Exercise instructions
Look through the records below, and whenever a line contains "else", copy it.

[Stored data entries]
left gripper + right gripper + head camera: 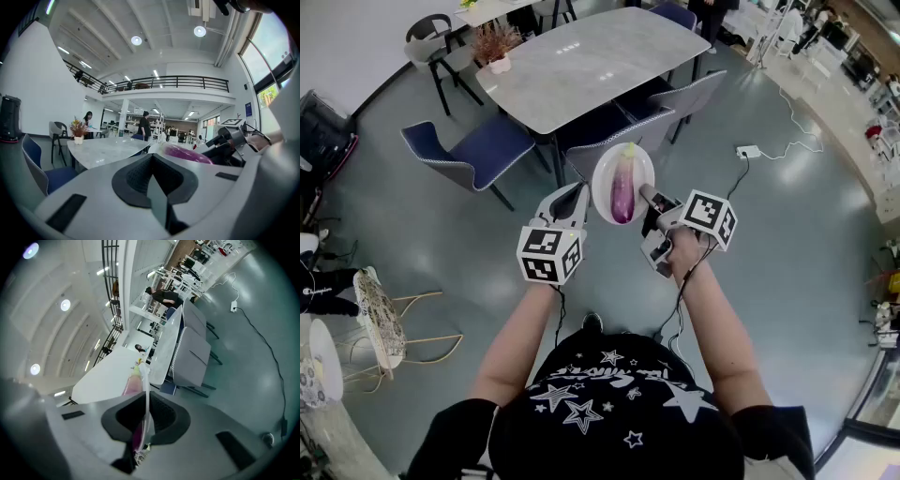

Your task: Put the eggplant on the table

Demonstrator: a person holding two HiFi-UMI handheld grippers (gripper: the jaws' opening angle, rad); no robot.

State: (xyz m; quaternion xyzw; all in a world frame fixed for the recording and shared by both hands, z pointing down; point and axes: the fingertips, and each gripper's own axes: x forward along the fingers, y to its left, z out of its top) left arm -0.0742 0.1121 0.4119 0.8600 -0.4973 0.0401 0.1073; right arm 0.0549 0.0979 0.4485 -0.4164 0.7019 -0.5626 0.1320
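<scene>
We see our right gripper [647, 197] clamped tight on the rim of a white plate [602, 167], eggplant [623, 187] lying on that plate between our two tongs, left gripper [577, 195] closed on nothing just beside the plate's other rim, grey table [581, 61] beyond both tips

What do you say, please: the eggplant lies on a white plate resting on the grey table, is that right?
Not quite: the eggplant lies on a white plate, but the plate is held up, short of the table, as the head view shows.
</scene>
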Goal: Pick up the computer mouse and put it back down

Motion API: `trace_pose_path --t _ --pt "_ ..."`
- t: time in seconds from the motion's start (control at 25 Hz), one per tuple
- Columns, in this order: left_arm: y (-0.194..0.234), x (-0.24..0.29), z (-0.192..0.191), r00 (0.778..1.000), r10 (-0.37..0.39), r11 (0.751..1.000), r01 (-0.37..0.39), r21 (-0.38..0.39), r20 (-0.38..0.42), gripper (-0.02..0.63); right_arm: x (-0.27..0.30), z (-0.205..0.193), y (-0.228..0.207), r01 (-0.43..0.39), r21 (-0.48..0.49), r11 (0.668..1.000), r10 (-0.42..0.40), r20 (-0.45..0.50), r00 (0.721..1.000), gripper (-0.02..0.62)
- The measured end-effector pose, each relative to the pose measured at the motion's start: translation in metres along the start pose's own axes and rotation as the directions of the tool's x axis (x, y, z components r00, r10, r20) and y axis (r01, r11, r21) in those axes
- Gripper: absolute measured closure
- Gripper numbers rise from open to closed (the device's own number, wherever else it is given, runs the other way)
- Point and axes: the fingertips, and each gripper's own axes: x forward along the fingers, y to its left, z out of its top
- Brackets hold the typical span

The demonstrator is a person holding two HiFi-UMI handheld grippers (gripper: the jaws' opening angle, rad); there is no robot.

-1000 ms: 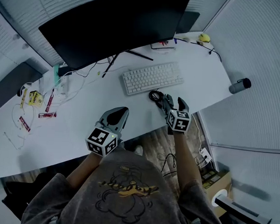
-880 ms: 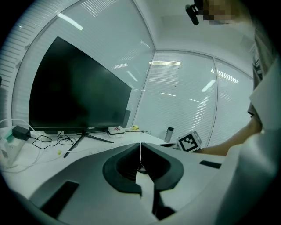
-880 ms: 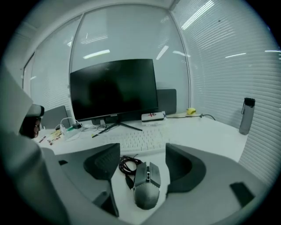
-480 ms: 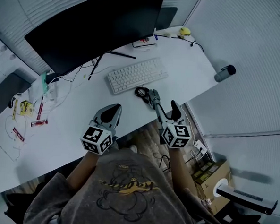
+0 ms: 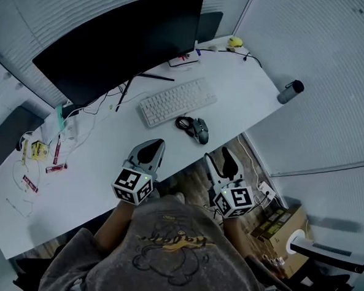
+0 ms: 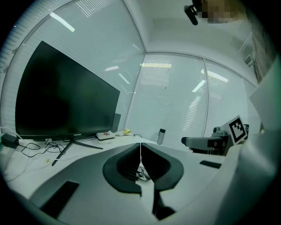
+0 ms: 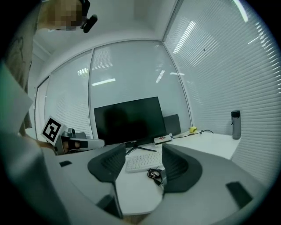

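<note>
Head view: the computer mouse (image 5: 201,130) is a small dark grey one with a rounded back. It's lying on the white desk (image 5: 88,167) just in front of the keyboard (image 5: 177,101), with its black cable (image 5: 184,123) bunched in a coil touching its left side. The right gripper (image 5: 220,159) hangs past the desk edge, apart from the mouse, and the left gripper (image 5: 150,150) is over the desk.

Left gripper view: tongs pressed together, nothing pinched.

Right gripper view: tongs spread, though they've just been closing in a bit, and nothing is between them. The mouse peeks out on the desk beyond, beside its cable.
</note>
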Motion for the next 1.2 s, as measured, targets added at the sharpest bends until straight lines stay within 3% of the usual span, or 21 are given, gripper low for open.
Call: trace_pose_path --t 0.4,0.6,0.92,1.2 --pt "0.004 0.000 -0.005 1.000 0.017 1.000 -0.017 0.026 -0.012 0.586 -0.002 -0.012 -0.020 0.089 -0.029 0.996 -0.088 0.011 0.996 0.450" --pt "0.009 -0.002 -0.014 0.999 0.037 0.999 -0.036 0.034 -0.018 0.586 0.002 -0.025 -0.022 0.119 -0.021 0.993 -0.119 0.003 0.993 0.589" --pt "0.021 -0.008 -0.024 0.997 0.074 0.997 -0.073 0.025 -0.027 0.586 0.005 -0.054 -0.025 0.117 -0.008 0.993 -0.117 -0.058 0.991 0.589" --pt "0.021 -0.010 -0.023 0.997 0.074 0.997 -0.073 0.029 -0.030 0.586 0.008 -0.054 -0.017 0.077 -0.004 0.997 -0.077 -0.058 0.995 0.591"
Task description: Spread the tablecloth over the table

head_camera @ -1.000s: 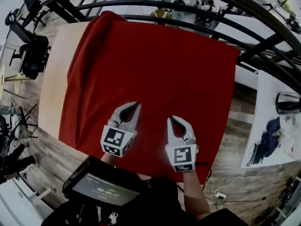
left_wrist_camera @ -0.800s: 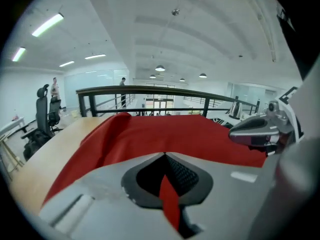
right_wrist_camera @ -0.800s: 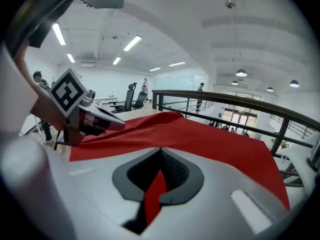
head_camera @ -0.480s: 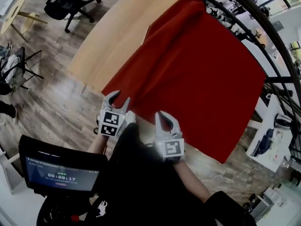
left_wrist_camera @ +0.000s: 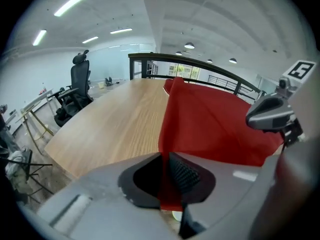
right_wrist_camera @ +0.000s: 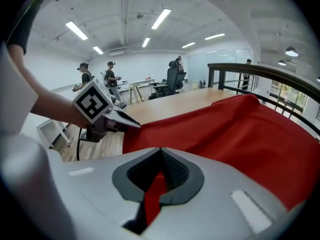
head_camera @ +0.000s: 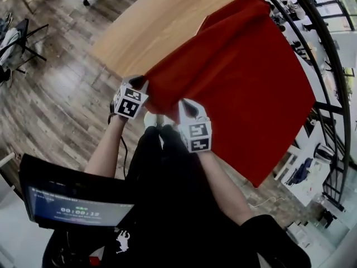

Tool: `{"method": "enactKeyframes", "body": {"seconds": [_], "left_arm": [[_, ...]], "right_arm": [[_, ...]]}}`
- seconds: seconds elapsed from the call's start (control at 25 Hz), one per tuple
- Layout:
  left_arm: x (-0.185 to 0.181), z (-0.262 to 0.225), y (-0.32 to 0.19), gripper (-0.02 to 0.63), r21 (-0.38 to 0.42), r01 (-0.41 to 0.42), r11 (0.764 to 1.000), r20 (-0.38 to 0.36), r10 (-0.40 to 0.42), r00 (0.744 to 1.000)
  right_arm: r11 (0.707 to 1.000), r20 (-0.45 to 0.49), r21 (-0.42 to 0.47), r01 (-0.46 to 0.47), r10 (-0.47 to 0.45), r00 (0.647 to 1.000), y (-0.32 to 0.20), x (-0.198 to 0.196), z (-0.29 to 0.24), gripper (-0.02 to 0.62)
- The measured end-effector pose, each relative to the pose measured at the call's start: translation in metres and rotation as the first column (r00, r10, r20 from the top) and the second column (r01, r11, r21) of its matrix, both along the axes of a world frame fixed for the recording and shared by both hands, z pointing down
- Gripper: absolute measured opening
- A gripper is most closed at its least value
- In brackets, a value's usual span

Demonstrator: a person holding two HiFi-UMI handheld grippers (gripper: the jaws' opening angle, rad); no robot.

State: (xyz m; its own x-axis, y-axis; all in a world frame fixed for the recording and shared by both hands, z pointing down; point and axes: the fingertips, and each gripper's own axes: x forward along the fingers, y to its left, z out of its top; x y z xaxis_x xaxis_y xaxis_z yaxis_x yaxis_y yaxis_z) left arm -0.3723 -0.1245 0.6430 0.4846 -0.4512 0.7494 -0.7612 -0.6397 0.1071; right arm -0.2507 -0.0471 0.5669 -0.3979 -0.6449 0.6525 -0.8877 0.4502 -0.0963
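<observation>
Left tool (head_camera: 136,83), jaws just closed further, and right tool (head_camera: 187,106) pinch tablecloth (head_camera: 240,77) edge.

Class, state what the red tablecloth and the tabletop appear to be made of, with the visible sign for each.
The red tablecloth: seemingly woven fabric, matte; it folds and drapes softly. The tabletop: wood or wood-look laminate, smooth pale finish; straight grain lines show.

An office: swivel chair (left_wrist_camera: 76,93), ceiling strip lights (right_wrist_camera: 160,18), black railing (left_wrist_camera: 210,68).
</observation>
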Motion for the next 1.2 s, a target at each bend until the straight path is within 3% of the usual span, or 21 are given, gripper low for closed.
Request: {"method": "enactKeyframes", "body": {"seconds": [0.04, 0.16, 0.28, 0.4, 0.44, 0.48, 0.52, 0.6, 0.68, 0.8, 0.88, 0.92, 0.96, 1.08, 1.12, 1.2], "left_arm": [[0.004, -0.001, 0.002, 0.020, -0.006, -0.004, 1.000, 0.001, 0.004, 1.000], [0.017, -0.026, 0.009, 0.015, 0.020, 0.000, 1.000, 0.008, -0.001, 1.000], [0.043, -0.088, 0.031, 0.015, 0.110, 0.017, 0.994, -0.002, -0.017, 1.000], [0.126, -0.128, 0.108, 0.019, 0.080, -0.100, 0.992, -0.135, 0.110, 0.985], [0.158, -0.126, 0.140, 0.056, 0.044, -0.171, 0.984, -0.190, 0.176, 0.966], [0.181, -0.119, 0.167, 0.177, 0.005, -0.232, 0.973, -0.237, 0.227, 0.945], [0.194, -0.112, 0.184, 0.251, -0.025, -0.268, 0.963, -0.267, 0.252, 0.930], [0.192, -0.107, 0.190, 0.262, -0.039, -0.265, 0.963, -0.283, 0.244, 0.928], [0.177, -0.108, 0.177, 0.260, -0.010, -0.217, 0.976, -0.265, 0.207, 0.942], [0.144, -0.095, 0.147, 0.192, 0.041, -0.111, 0.993, -0.170, 0.116, 0.979], [0.128, -0.073, 0.139, 0.228, 0.019, -0.122, 0.992, -0.099, 0.123, 0.987], [0.124, -0.063, 0.140, 0.297, -0.008, -0.165, 0.986, -0.079, 0.164, 0.983], [0.121, -0.060, 0.141, 0.342, -0.028, -0.221, 0.975, -0.069, 0.219, 0.973], [0.107, -0.068, 0.139, 0.348, -0.019, -0.395, 0.918, -0.020, 0.395, 0.919], [0.102, -0.068, 0.139, 0.347, -0.015, -0.456, 0.890, 0.022, 0.457, 0.889], [0.100, -0.059, 0.143, 0.344, -0.026, -0.584, 0.812, 0.112, 0.582, 0.805]], "right_arm": [[1.000, -0.005, -0.011, 0.027, -0.027, 1.000, -0.003, -0.003, 0.005, 0.009], [0.996, -0.017, -0.042, 0.077, -0.078, 0.997, -0.008, -0.009, 0.022, 0.009], [1.000, 0.044, -0.011, -0.007, 0.007, 0.999, -0.012, 0.019, 0.010, 0.009], [0.993, 0.100, 0.056, -0.105, 0.099, 0.990, -0.011, 0.081, -0.016, 0.009], [0.991, 0.095, 0.064, -0.119, 0.112, 0.989, -0.009, 0.101, -0.020, 0.009], [0.991, 0.076, 0.068, -0.117, 0.112, 0.991, -0.006, 0.118, -0.024, 0.011], [0.991, 0.048, 0.079, -0.105, 0.101, 0.994, -0.003, 0.130, -0.027, 0.009], [0.988, -0.004, 0.129, -0.080, 0.081, 0.997, -0.002, 0.143, -0.038, 0.009], [0.987, 0.004, 0.155, -0.034, 0.034, 0.999, 0.002, 0.135, -0.048, 0.009], [0.986, 0.097, 0.025, 0.163, -0.165, 0.982, 0.025, 0.076, -0.019, 0.009], [0.979, 0.065, -0.061, 0.195, -0.191, 0.979, 0.034, 0.057, 0.017, 0.009], [0.978, 0.038, -0.090, 0.190, -0.187, 0.982, 0.037, 0.055, 0.031, 0.009], [0.976, 0.022, -0.103, 0.190, -0.189, 0.982, 0.040, 0.055, 0.037, 0.009], [0.978, 0.040, -0.070, 0.198, -0.195, 0.980, 0.043, 0.058, 0.024, 0.009], [0.979, 0.047, -0.064, 0.196, -0.193, 0.980, 0.046, 0.061, 0.019, 0.009], [0.979, 0.041, -0.068, 0.192, -0.189, 0.981, 0.053, 0.068, 0.018, 0.009]]}}
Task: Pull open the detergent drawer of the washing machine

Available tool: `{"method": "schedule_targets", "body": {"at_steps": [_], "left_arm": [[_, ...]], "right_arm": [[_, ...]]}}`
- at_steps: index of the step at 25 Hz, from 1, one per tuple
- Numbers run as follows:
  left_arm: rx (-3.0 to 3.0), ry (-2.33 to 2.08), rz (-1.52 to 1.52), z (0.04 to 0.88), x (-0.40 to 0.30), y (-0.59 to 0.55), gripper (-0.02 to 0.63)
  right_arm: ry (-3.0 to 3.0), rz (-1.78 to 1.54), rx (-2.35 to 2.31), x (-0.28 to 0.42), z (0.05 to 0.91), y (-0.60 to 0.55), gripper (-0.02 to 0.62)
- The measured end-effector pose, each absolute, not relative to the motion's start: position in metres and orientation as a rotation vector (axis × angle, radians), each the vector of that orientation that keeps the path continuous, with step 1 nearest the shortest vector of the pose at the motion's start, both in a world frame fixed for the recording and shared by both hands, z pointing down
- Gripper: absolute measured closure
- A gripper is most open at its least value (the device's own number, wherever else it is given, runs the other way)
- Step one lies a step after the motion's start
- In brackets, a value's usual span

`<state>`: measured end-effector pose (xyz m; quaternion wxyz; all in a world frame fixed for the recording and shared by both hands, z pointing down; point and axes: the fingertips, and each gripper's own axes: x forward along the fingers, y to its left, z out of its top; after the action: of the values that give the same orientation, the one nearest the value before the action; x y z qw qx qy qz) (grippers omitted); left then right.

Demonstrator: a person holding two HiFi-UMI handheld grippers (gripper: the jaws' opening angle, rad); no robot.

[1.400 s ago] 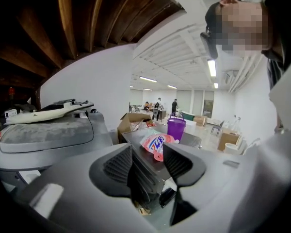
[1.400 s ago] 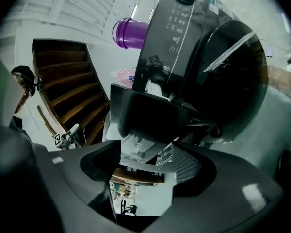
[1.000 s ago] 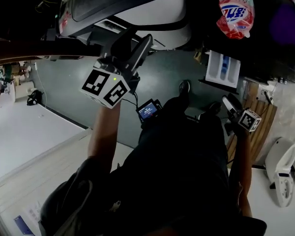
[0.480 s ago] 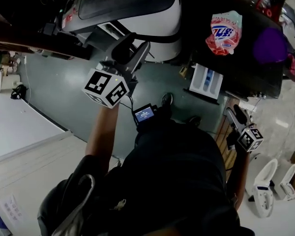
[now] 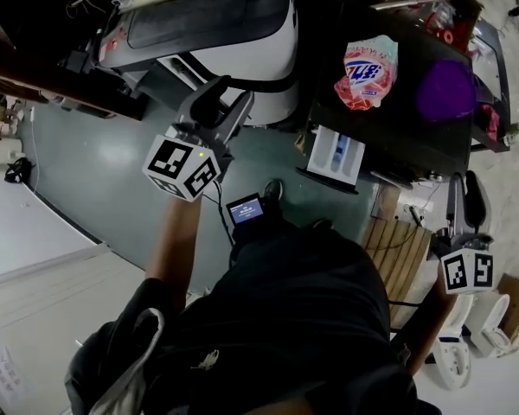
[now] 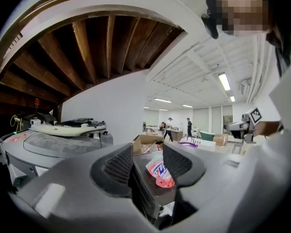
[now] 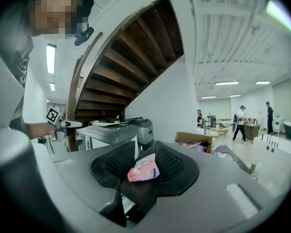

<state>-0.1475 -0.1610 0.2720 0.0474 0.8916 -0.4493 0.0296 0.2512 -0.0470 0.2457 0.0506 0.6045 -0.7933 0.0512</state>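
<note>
The dark washing machine (image 5: pixel 398 132) stands at the upper right of the head view. Its white detergent drawer (image 5: pixel 336 156) sticks out of the front, with blue compartments showing. A pink detergent bag (image 5: pixel 366 72) lies on top of the machine, also seen far off between the jaws as the bag (image 6: pixel 160 171) and the bag (image 7: pixel 143 170). My left gripper (image 5: pixel 221 93) is open and empty, held in the air left of the drawer; it looks level across the machines (image 6: pixel 148 154). My right gripper (image 5: pixel 464 180) is raised to the right of the machine, clear of the drawer. Its jaws (image 7: pixel 145 152) are closing to a narrow gap, nothing between them.
A white and grey machine (image 5: pixel 242 24) stands left of the dark one. A purple item (image 5: pixel 445 89) lies on the dark top. A wooden slatted board (image 5: pixel 402 249) and white fixtures (image 5: pixel 467 344) are at the right. A staircase (image 7: pixel 126 62) rises behind; people (image 7: pixel 241 123) stand far off.
My right gripper left the spot beside the drawer, rose to the right and rolled. The drawer stays pulled out. The left gripper drifted slightly upward.
</note>
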Motion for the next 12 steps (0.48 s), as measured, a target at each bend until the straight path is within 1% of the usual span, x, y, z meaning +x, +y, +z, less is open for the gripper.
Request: {"method": "schedule_targets", "body": {"at_steps": [6,12], "left_arm": [[2.708,-1.388,0.086,0.272,-0.143,-0.155,0.376],[2.699,-1.375,0.108,0.278,-0.135,-0.147,0.376]], "right_arm": [[-2.369,-0.026,1.972,0.267,0.181,-0.043,0.466],[-2.321,-0.092,1.956,0.266,0.166,-0.037,0.479]]}}
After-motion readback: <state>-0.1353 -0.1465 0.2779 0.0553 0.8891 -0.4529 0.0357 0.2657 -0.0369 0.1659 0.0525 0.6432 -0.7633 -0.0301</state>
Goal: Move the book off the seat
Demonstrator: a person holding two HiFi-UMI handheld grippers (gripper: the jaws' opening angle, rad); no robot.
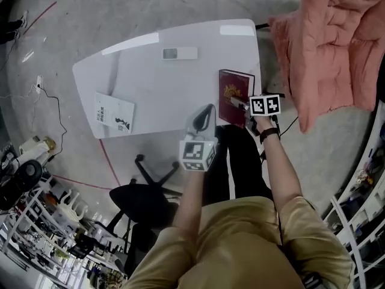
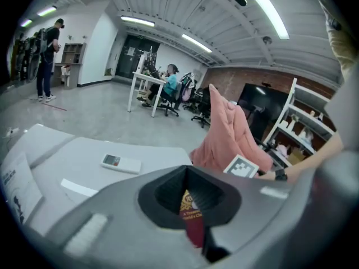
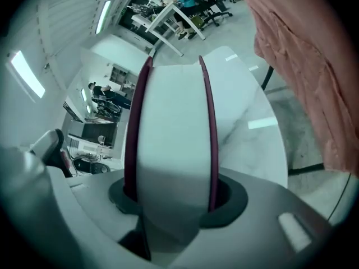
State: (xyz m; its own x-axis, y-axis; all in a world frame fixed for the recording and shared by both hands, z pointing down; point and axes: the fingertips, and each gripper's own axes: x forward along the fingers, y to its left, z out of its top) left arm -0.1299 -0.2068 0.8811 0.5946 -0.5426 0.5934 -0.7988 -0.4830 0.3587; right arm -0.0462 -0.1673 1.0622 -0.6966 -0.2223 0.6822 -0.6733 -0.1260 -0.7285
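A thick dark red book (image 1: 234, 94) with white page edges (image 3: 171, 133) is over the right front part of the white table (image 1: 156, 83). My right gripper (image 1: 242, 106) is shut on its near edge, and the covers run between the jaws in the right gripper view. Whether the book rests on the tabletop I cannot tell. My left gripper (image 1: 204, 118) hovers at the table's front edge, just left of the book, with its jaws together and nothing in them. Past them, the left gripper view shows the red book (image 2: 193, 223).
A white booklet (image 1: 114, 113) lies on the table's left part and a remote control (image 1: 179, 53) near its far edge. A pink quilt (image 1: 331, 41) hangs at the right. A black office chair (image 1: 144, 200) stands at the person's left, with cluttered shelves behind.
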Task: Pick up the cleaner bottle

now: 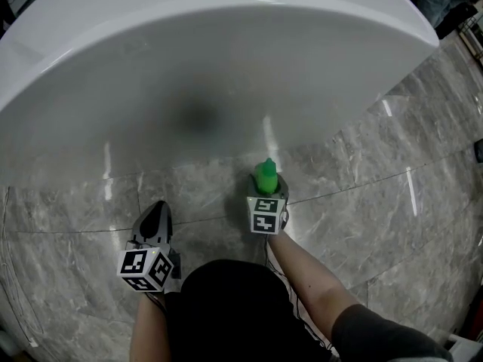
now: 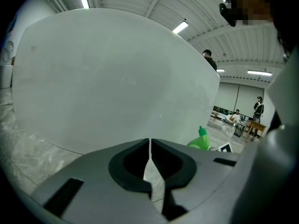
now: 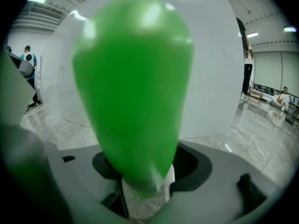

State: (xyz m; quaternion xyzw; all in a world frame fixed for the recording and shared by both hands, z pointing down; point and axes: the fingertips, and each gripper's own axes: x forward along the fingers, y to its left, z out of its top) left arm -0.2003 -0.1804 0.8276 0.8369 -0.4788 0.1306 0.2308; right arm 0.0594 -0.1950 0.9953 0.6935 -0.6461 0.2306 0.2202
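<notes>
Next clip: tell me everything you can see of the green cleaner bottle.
The cleaner bottle is bright green and glossy, plastic by its look, with a rounded body and a small cap of the same green on top. It is roughly upright, and the jaws of the right hand-held gripper are closed on it. It is over the grey marble floor, close to the white tub. Whether its base touches the floor cannot be seen. No label shows.

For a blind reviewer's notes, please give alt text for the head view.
The right gripper grips a green cleaner bottle at centre, with grey marble floor around it and a large white rounded fixture beyond. The left gripper is shut and empty, lower left.
</notes>
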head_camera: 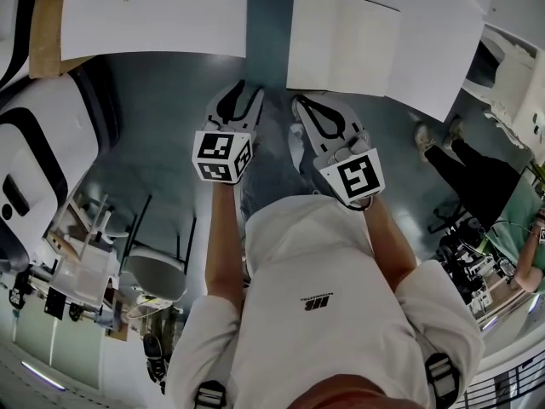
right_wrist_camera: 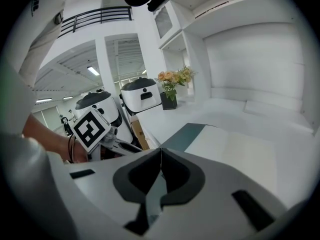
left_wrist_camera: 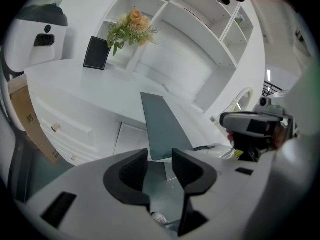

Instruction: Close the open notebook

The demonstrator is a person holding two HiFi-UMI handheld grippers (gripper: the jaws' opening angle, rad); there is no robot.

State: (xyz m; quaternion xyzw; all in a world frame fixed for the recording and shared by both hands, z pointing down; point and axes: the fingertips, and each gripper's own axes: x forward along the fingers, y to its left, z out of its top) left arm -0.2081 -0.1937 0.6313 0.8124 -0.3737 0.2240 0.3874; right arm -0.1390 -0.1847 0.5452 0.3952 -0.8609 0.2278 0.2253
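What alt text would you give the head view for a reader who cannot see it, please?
An open notebook, teal panel beside a white page, lies at the edge of a white table. Just short of it, a person in a white T-shirt holds the left gripper, jaws apart, and the right gripper, jaws together.

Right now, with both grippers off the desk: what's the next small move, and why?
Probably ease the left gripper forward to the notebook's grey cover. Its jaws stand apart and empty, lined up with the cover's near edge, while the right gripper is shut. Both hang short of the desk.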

Exercise answer
- Gripper numbers rise from open to closed (the device's own number, wherever else it is given, runs the other way)
- A gripper is most open at its least value (the device's own number, wherever else it is given, runs the other way)

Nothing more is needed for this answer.